Li abbiamo visti sparire inghiottiti da quella massa di macerie e neve, le cui sole immagini gelano il sangue. Eppure continuano a ripetere di non essere eroi, solo professionisti del soccorso. Per loro, gli Usar Lombardia dei Vigili del fuoco, sette dei quali partiti da Brescia, il Rigopiano segna un prima e un dopo, professionalmente e umanamente. Quei sei giorni vissuti in Abruzzo pesano come secoli, in cui l’aspetto operativo finito sotto i riflettori è solo una parte del lavoro che ha tenuto svegli giorno e notte i soccorritori.

Il responsabile operativo dell'Usar Lombardia, vigile del fuoco Peter Rasman - © www.giornaledibrescia.it
Il responsabile operativo dell'Usar Lombardia, vigile del fuoco Peter Rasman - © www.giornaledibrescia.it

Prima c'era la pianificazione, indispensabile a quelli che si identificano come investigatori delle macerie. «Ci siamo basati su planimetrie, foto di quello che c’era prima, di informazioni acquisite tramite social media piuttosto che dati raccolti tramite intervista. Tutto per riuscire ad ipotizzare quale poteva essere la traslazione effettuata dall’albergo, che non era più dove si trovava in origine. In base a questo lavoro di intelligence, abbiamo cercato di definire il punto di inizio scavo, così da accorciare i tempi dello scavo stesso scavo per arrivare fino alla vittima il prima possibile».

E le incognite sono davvero tante quando si inizia a scavare, con gli strumenti più disparati. Dalle mere leve manuali alle elettroseghe a catena diamantata che non conoscono resistenza alcuna. Con puntelli di fortuna o di legno introdotti apposta per garantire un margine di agibilità. «Ma non sai mai cosa ti aspetta: un muro che doveva essere di pochi centimetri, magari si rivela spesso quasi un metro». E il tempo corre. «Per cui preferiamo convergere da punti diversi, così da aumentare le possibilità di fare in fretta».

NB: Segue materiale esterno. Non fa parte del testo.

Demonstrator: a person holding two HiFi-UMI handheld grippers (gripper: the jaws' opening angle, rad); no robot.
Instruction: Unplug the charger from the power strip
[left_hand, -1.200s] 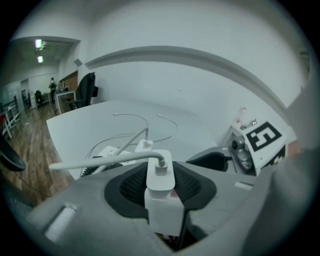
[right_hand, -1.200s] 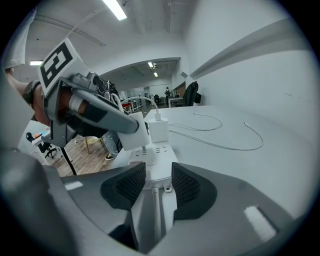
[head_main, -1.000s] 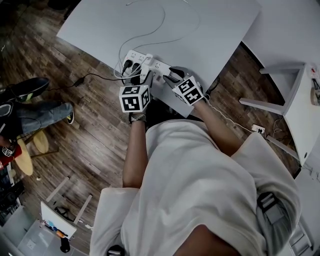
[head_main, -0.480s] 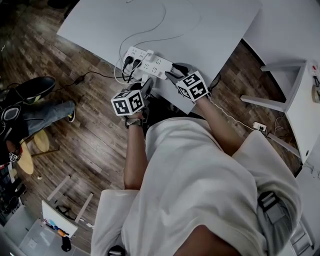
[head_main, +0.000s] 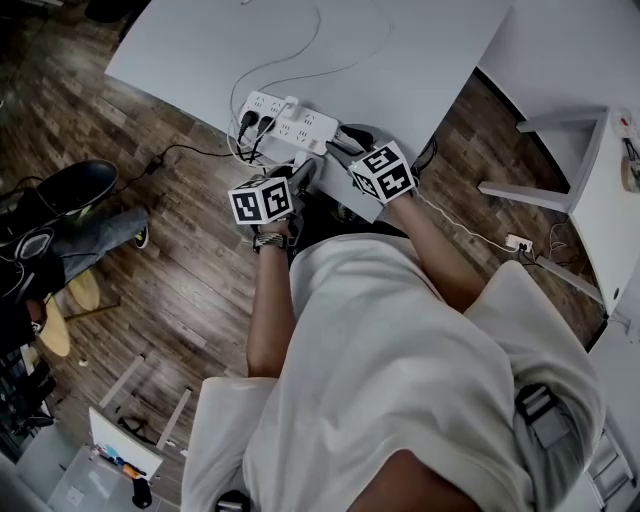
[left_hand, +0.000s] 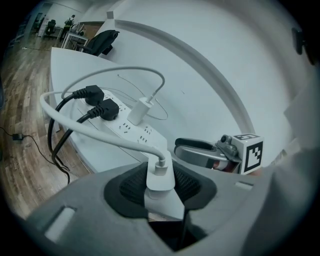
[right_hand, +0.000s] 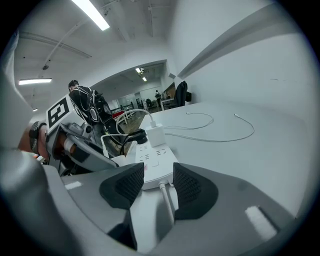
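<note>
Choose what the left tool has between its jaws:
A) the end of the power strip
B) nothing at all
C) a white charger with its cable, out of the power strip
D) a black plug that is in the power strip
C: in the left gripper view the left tool is closed on the white charger, which is apart from the power strip behind it.
</note>
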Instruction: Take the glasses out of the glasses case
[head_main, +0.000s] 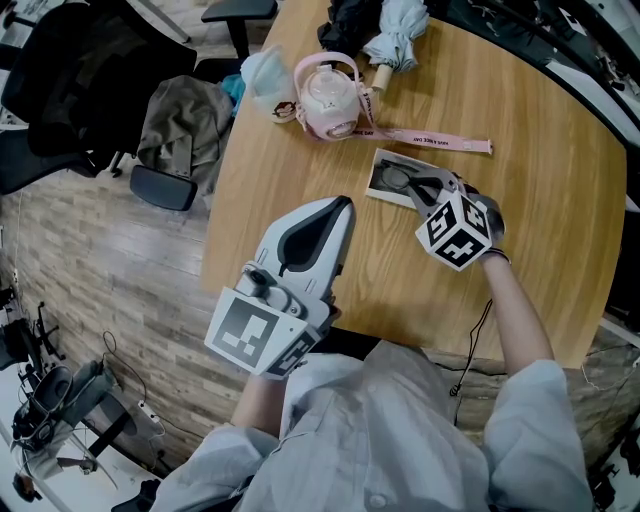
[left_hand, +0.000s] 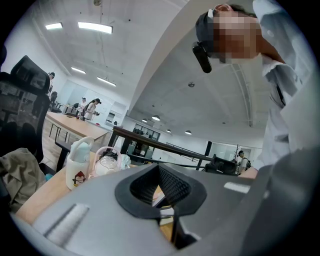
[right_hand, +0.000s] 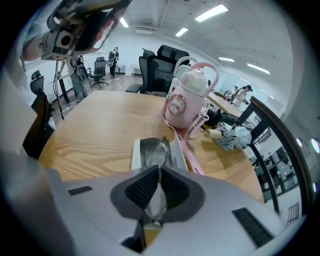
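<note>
Right gripper (head_main: 424, 192) pinches the glasses (right_hand: 156, 149) to lift them from the case (right_hand: 135, 153); left gripper (head_main: 343, 208), closed and empty, hovers near.

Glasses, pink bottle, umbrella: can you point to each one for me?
glasses (head_main: 392, 178), head view, on a lens inside the open case
pink bottle (head_main: 328, 93), head view, on its lid
umbrella (head_main: 398, 32), head view, on its folded cloth

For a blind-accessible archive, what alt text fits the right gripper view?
The right gripper has its jaws shut on a pair of glasses lying in an open glasses case on a wooden table. Behind are a pink bottle with a strap and a folded umbrella.
</note>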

Uno scenario in cui ogni tassello deve andare al suo posto, a partire dalla gestione della logistica («un incubo al Rigopiano, tra neve, maltempo, strade impraticabili») e del rischio per chi scava. «Per la sicurezza abbiamo adottato un sistema multiplo. Anzitutto c’è l’accountability: questo significa sapere sempre quanti uomini sono in campo e dove si trovano esattamente. Ma servono anche un sistema di previsione nivologico, piuttosto che meteorologico, avere un direttore di valanga piuttosto che un esperto strutturista».

I Vvf dell’Usar Lombardia sono subentrati a quelli di Roma e Toscana dopo 5 giorni dalla slavina: a loro non è spettata la gioia del miracolo, del recupero di sopravvissuti. Ci sono stati tre cuccioli di cane tratti in salvo in un locale caldaie, ma poi c'è stato il rinvenimento di 24 delle 29 vittime totali. «Non smettiamo mai di sperare. Fino all'ultimo momento, fino all'ultimo secondo ci adoperiamo come se ci fosse qualcuno sotto le macerie ancora vivo». Certo un’esperienza simile non può non lasciare segni. «La botta prima o dopo arriverà» conferma Rasman. Perché la professionalità, l'esperienza e la tecnologia possono fare la differenza sul campo. Ma poco valgono di fronte alla pressione psicologica.

«A tutto il personale Usar che ha operato al Rigopiano - fa sapere al riguardo il comandante provinciale dei Vvf, ing. Agatino Carrolo, verrà garantito il supporto psicologico con una giornata a loro dedicata alla presenza di esperti di gestione dei postumi di simili eventi. Perché è giusto che l’Amministrazione si prenda cura di chi ha operato in un contesto tanto estremo esperimendo un simile livello di professionalità».